_EXERCISE OBJECTIVE_
Go through the records and set each one down exactly, skipping any picture.

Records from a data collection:

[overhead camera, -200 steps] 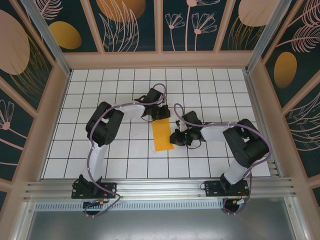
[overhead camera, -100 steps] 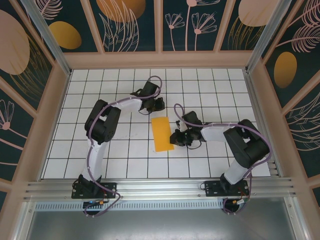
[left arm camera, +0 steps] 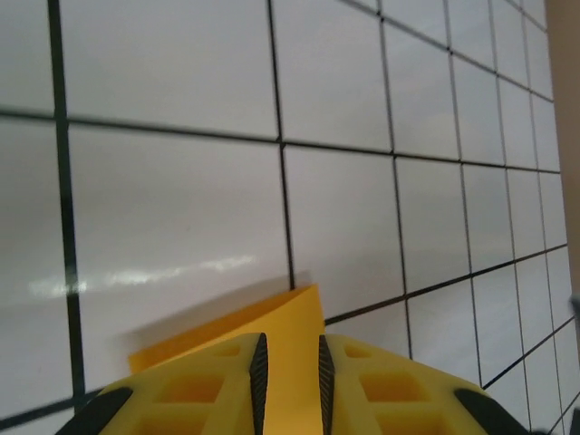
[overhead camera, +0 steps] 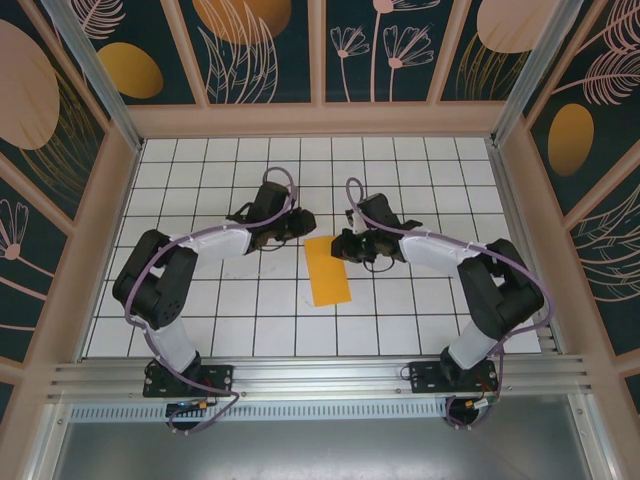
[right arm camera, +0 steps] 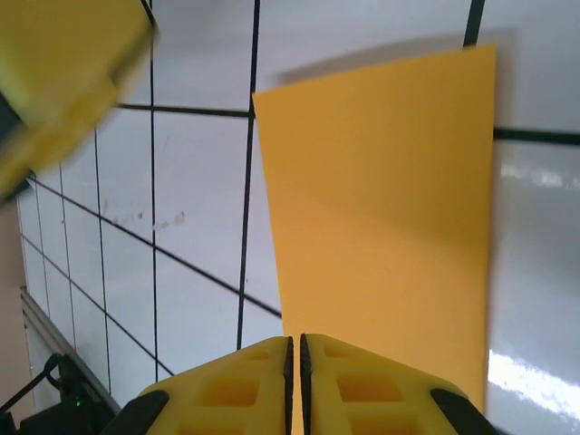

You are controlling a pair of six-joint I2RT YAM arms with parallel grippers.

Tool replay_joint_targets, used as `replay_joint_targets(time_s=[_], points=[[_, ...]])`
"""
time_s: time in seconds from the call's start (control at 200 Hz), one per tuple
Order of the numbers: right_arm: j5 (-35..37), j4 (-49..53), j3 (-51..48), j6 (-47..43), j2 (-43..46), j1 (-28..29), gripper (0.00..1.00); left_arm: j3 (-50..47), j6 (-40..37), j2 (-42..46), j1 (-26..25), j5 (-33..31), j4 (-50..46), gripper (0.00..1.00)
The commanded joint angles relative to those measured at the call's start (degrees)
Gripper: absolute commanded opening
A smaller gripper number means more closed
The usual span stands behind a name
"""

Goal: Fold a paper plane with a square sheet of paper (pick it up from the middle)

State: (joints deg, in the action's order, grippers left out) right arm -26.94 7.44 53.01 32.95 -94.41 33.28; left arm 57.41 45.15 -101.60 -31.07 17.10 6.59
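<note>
Orange-yellow paper [overhead camera: 327, 270]; white table [overhead camera: 420, 310] with black grid lines; walls [overhead camera: 290, 70] teal with orange ovals, pink leaves.

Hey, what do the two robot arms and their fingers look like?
The left arm and right arm both have black joint housings joined by white links, with a lilac cable looped along each. The left fingers and right fingers are yellow plastic with moulded hollow pockets and black inner pads.

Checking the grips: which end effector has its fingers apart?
The left end effector: a narrow gap shows between its fingers; on the right end effector they press together.
</note>
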Motion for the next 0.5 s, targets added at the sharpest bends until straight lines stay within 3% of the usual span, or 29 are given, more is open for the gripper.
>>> replay_joint_targets(time_s=[0.0,0.495], points=[[2.59,0.47,1.8,-0.48,-4.45,-0.93,0.15,-2.78,4.23,-0.02,-0.23,3.82,7.19,0.24],[1.39,-2.38,1.12,-0.68,-11.95,-1.64,0.14,2.59,5.07,-8.16,-3.18,8.33,9.26,0.21]])
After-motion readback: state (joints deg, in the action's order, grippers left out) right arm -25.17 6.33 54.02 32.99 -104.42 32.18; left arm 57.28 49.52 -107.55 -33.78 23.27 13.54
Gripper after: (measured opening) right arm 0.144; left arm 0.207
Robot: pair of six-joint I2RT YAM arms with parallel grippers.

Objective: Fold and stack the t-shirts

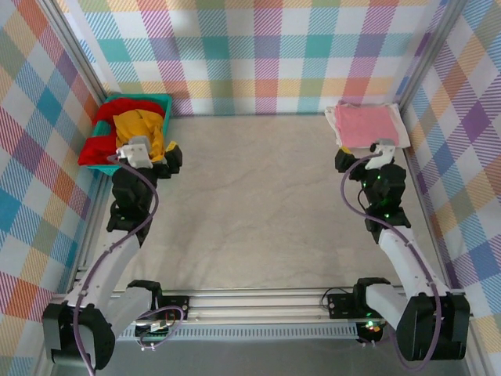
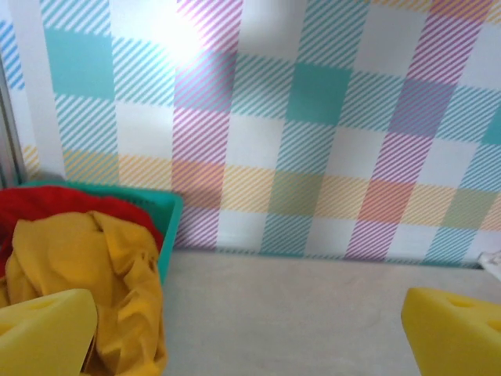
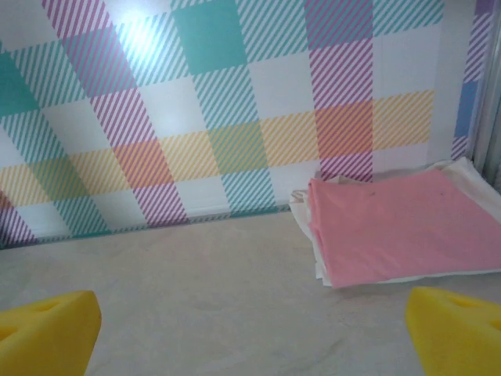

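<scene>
A crumpled mustard-yellow t-shirt (image 1: 141,128) (image 2: 94,258) lies on a red t-shirt (image 1: 98,145) (image 2: 47,204) in the teal basket (image 1: 160,102) (image 2: 168,227) at the back left. A pink t-shirt (image 1: 366,125) (image 3: 399,223) lies folded flat at the back right. My left gripper (image 1: 153,150) (image 2: 250,345) is open at the basket's right edge. Its left finger (image 2: 47,333) is over the yellow cloth and holds nothing. My right gripper (image 1: 368,154) (image 3: 250,341) is open just in front of the pink t-shirt, with bare table between its fingers (image 3: 458,329).
The pink t-shirt rests on a white folded cloth (image 3: 462,168) whose edges stick out. Checkered walls (image 1: 266,55) close the back and both sides. The grey table (image 1: 258,196) stretches between the two arms. A metal rail (image 1: 258,301) runs along the near edge.
</scene>
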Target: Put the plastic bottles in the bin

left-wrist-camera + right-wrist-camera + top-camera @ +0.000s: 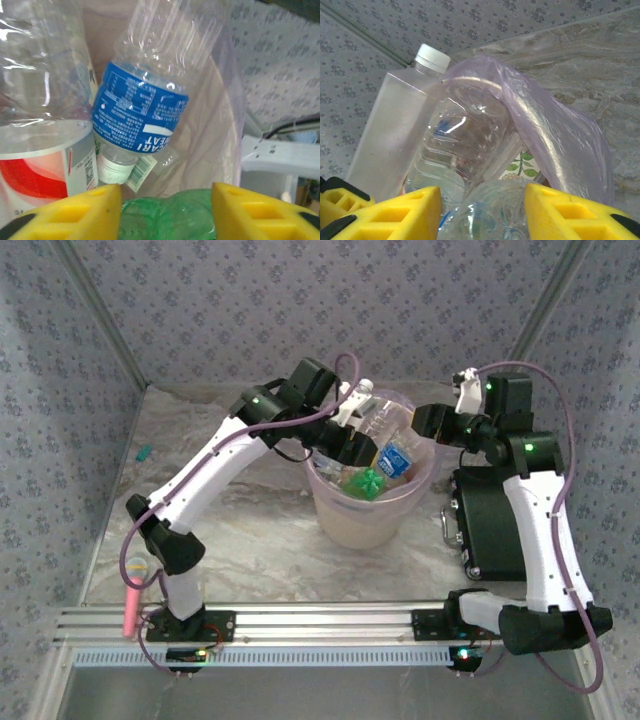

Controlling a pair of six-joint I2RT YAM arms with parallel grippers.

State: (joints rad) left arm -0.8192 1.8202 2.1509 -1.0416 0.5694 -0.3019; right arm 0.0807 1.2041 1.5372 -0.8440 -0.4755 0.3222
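One bin [368, 515]. From above, at least three bottles can be counted in it: one clear bottle [385, 420], one blue-labelled bottle [397, 458] and one green bottle [368, 483]. The rest of the heap is too tangled to number. Two tools are at the bin's rim, the left tool [350, 447] and the right tool [437, 422]. One black box [495, 525] is right of the bin. One teal object [144, 452] and one pink cylinder [131, 605] are left of it.

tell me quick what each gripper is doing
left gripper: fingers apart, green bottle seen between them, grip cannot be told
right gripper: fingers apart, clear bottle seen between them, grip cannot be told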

_EXERCISE OUTPUT_
[overhead camera, -200 steps] 
[overhead camera, -100 steps] 
[left arm camera, +0 steps] 
[overhead camera, +0 steps] 
[right arm camera, +0 steps] 

You are controlling a pair of six-joint I2RT YAM arms with parallel grippers.

Tool replay_joint_targets, used as `replay_joint_targets(time_s=[_], points=[[_, ...]])`
"""
time_s: time in seconds from the call's start (control at 200 Hz), one per tuple
Order of the numbers: right_arm: j5 (-35..37), j4 (-49..53), j3 (-51..48), j6 (-47..43), j2 (-43..46), j1 (-28..29), gripper (0.00..1.00); left_arm: j3 (-50..47), j6 (-40..37), j2 (-42..46), j1 (-26..25), j5 (-33..31), j4 (-50..46), gripper (0.00..1.00)
The commanded joint angles relative to those measured at the call's start (degrees)
Gripper: absolute commanded opening
A smaller gripper number means more closed
The usual span stands behind a name
"""

Goal: Fold a paper plane with a square sheet of paper (pick it up from the middle)

State: (joints deg, in the action's order, grippers left out) right arm -26.94 7.44 53.01 32.95 -94.41 33.28; left arm 57.41 45.15 -101.60 -31.07 17.10 6.59
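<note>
Orange-yellow paper [overhead camera: 327, 270]; white table [overhead camera: 420, 310] with black grid lines; walls [overhead camera: 290, 70] teal with orange ovals, pink leaves.

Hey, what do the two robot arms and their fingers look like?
The left arm and right arm both have black joint housings joined by white links, with a lilac cable looped along each. The left fingers and right fingers are yellow plastic with moulded hollow pockets and black inner pads.

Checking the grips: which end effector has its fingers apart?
The left end effector: a narrow gap shows between its fingers; on the right end effector they press together.
</note>
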Motion for the next 0.5 s, targets added at the sharpest bends until straight lines stay within 3% of the usual span, or 29 are given, more is open for the gripper.
>>> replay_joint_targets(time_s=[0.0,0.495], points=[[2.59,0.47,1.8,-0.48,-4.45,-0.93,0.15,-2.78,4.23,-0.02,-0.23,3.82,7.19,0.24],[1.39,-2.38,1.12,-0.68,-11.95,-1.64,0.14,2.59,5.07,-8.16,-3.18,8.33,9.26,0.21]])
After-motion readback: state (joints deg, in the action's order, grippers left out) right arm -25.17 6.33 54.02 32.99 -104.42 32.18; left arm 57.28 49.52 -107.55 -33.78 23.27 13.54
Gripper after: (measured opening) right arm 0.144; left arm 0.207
Robot: pair of six-joint I2RT YAM arms with parallel grippers.

Objective: Fold and stack the t-shirts


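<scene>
A crumpled mustard-yellow t-shirt (image 1: 141,128) (image 2: 94,258) lies on a red t-shirt (image 1: 98,145) (image 2: 47,204) in the teal basket (image 1: 160,102) (image 2: 168,227) at the back left. A pink t-shirt (image 1: 366,125) (image 3: 399,223) lies folded flat at the back right. My left gripper (image 1: 153,150) (image 2: 250,345) is open at the basket's right edge. Its left finger (image 2: 47,333) is over the yellow cloth and holds nothing. My right gripper (image 1: 368,154) (image 3: 250,341) is open just in front of the pink t-shirt, with bare table between its fingers (image 3: 458,329).
The pink t-shirt rests on a white folded cloth (image 3: 462,168) whose edges stick out. Checkered walls (image 1: 266,55) close the back and both sides. The grey table (image 1: 258,196) stretches between the two arms. A metal rail (image 1: 258,301) runs along the near edge.
</scene>
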Target: Put the plastic bottles in the bin

left-wrist-camera + right-wrist-camera + top-camera @ +0.000s: 

Controlling a pair of six-joint I2RT YAM arms with parallel grippers.

State: (joints rad) left arm -0.8192 1.8202 2.1509 -1.0416 0.5694 -0.3019; right arm 0.0807 1.2041 1.5372 -0.8440 -0.4755 0.3222
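One bin [368, 515]. From above, at least three bottles can be counted in it: one clear bottle [385, 420], one blue-labelled bottle [397, 458] and one green bottle [368, 483]. The rest of the heap is too tangled to number. Two tools are at the bin's rim, the left tool [350, 447] and the right tool [437, 422]. One black box [495, 525] is right of the bin. One teal object [144, 452] and one pink cylinder [131, 605] are left of it.

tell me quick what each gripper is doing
left gripper: fingers apart, green bottle seen between them, grip cannot be told
right gripper: fingers apart, clear bottle seen between them, grip cannot be told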

The output given is complete.